From: Jakub Sitnicki <jakub@cloudflare.com>
To: John Fastabend <john.fastabend@gmail.com>
Cc: daniel@iogearbox.net, lmb@isovalent.com, edumazet@google.com,
bpf@vger.kernel.org, netdev@vger.kernel.org, ast@kernel.org,
andrii@kernel.org, will@isovalent.com
Subject: Re: [PATCH bpf v7 04/13] bpf: sockmap, improved check for empty queue
Date: Thu, 04 May 2023 18:53:23 +0200 [thread overview]
Message-ID: <877cto2fr2.fsf@cloudflare.com> (raw)

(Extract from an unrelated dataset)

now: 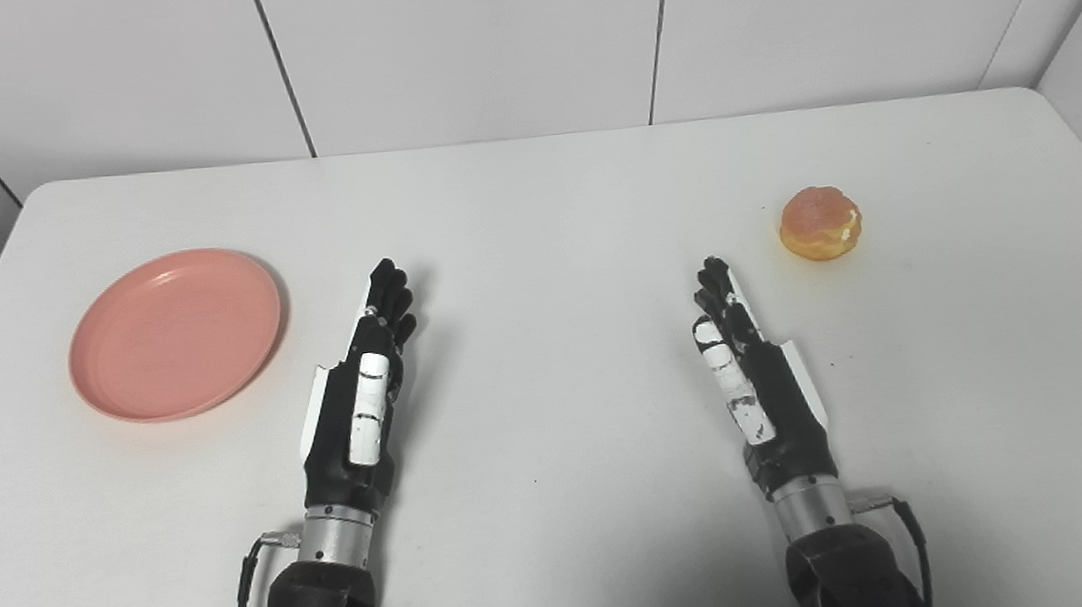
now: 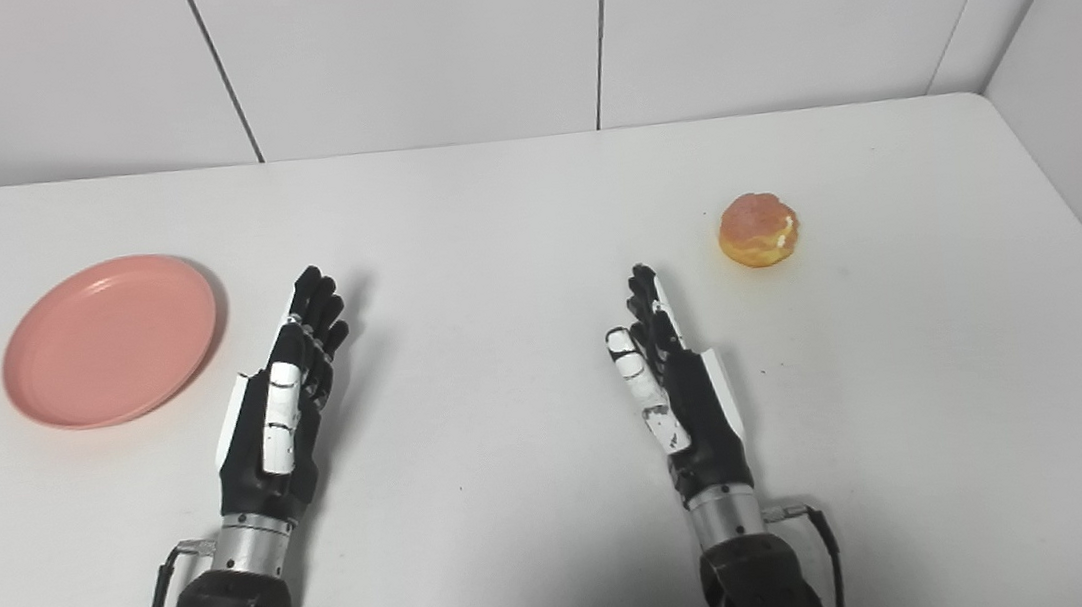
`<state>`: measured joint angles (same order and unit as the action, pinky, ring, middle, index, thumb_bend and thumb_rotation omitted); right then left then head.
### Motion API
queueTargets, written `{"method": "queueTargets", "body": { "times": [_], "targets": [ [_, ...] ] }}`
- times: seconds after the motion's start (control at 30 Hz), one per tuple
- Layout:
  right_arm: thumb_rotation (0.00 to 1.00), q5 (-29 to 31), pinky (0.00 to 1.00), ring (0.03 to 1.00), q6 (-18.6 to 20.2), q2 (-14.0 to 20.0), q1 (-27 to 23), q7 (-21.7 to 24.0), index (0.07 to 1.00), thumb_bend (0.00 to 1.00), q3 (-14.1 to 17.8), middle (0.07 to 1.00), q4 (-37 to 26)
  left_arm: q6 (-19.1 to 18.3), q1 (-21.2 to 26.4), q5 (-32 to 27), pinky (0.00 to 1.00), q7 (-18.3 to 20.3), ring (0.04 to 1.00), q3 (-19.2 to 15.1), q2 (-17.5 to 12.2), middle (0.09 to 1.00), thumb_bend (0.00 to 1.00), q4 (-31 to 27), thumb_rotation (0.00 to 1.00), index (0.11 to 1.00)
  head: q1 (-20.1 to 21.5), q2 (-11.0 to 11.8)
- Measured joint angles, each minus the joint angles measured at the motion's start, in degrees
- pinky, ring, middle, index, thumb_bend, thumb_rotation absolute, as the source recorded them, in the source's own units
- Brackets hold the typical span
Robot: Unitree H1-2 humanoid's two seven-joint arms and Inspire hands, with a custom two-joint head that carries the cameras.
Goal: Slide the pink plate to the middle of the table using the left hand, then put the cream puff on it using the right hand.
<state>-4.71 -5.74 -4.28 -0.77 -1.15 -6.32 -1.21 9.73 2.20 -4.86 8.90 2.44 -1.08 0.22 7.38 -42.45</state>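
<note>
A pink plate [image 1: 174, 333] lies empty on the left side of the white table [image 1: 541, 203]. A golden cream puff [image 1: 820, 223] sits on the right side of the table. My left hand [image 1: 365, 394] is open, fingers stretched forward, just right of the plate and not touching it. My right hand [image 1: 749, 367] is open, fingers stretched forward, below and left of the cream puff, apart from it. Both hands hold nothing. The same scene shows in the right eye view: plate [image 2: 109, 339], cream puff [image 2: 758, 229], left hand [image 2: 282, 406], right hand [image 2: 672, 380].
White wall panels [image 1: 473, 39] stand behind the table's far edge. Side walls close in at the left and right. Bare tabletop lies between the two hands.
</note>
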Motion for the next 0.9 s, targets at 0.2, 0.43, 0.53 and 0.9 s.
{"method": "queueTargets", "body": {
  "times": [0.2, 0.43, 0.53, 0.9],
  "targets": [
    [0.88, 1.34, 0.98, 0.989, -0.01, 0.68, -0.14, 0.81, 1.000, 0.59, -0.09, 1.000, 0.01, -0.30, -0.38, -0.51, 1.00, 0.02, 1.000, 0.17, 0.30, 1.000, 0.64, -0.45, 1.00, 1.000, -0.18, 0.26],
    [0.91, 0.70, 1.00, 0.999, 0.02, 0.59, -0.29, 0.57, 1.000, 0.58, -0.12, 1.000, 0.25, -1.00, -0.48, -0.49, 1.00, -0.21, 1.000, 0.08, 0.65, 1.000, 0.63, -0.55, 0.99, 1.000, -0.18, 0.53],
    [0.90, 0.81, 0.99, 0.994, 0.01, 0.78, -0.33, 0.67, 1.000, 0.57, -0.21, 1.000, 0.21, -1.33, -0.98, -0.49, 1.00, -0.61, 1.000, 0.15, 1.02, 1.000, 0.63, -1.09, 1.00, 1.000, -0.18, 0.26],
    [0.91, -0.19, 1.00, 0.999, 0.10, 0.58, 0.17, 0.66, 1.000, 0.60, -0.45, 1.000, -0.93, -3.33, -4.36, -0.37, 1.00, -0.65, 1.000, 1.79, 1.55, 1.000, 0.64, -4.24, 1.00, 1.000, -0.35, 0.44]
  ]
}}
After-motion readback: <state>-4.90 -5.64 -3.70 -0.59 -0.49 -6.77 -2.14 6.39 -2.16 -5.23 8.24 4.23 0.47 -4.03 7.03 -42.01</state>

In-Reply-To: <20230502155159.305437-5-john.fastabend@gmail.com>
On Tue, May 02, 2023 at 08:51 AM -07, John Fastabend wrote:
> We noticed some rare sk_buffs were stepping past the queue when system was
> under memory pressure. The general theory is to skip enqueueing
> sk_buffs when its not necessary which is the normal case with a system
> that is properly provisioned for the task, no memory pressure and enough
> cpu assigned.
>
> But, if we can't allocate memory due to an ENOMEM error when enqueueing
> the sk_buff into the sockmap receive queue we push it onto a delayed
> workqueue to retry later. When a new sk_buff is received we then check
> if that queue is empty. However, there is a problem with simply checking
> the queue length. When a sk_buff is being processed from the ingress queue
> but not yet on the sockmap msg receive queue its possible to also recv
> a sk_buff through normal path. It will check the ingress queue which is
> zero and then skip ahead of the pkt being processed.
>
> Previously we used sock lock from both contexts which made the problem
> harder to hit, but not impossible.
>
> To fix instead of popping the skb from the queue entirely we peek the
> skb from the queue and do the copy there. This ensures checks to the
> queue length are non-zero while skb is being processed. Then finally
> when the entire skb has been copied to user space queue or another
> socket we pop it off the queue. This way the queue length check allows
> bypassing the queue only after the list has been completely processed.
>
> To reproduce issue we run NGINX compliance test with sockmap running and
> observe some flakes in our testing that we attributed to this issue.
>
> Fixes: 04919bed948dc ("tcp: Introduce tcp_read_skb()")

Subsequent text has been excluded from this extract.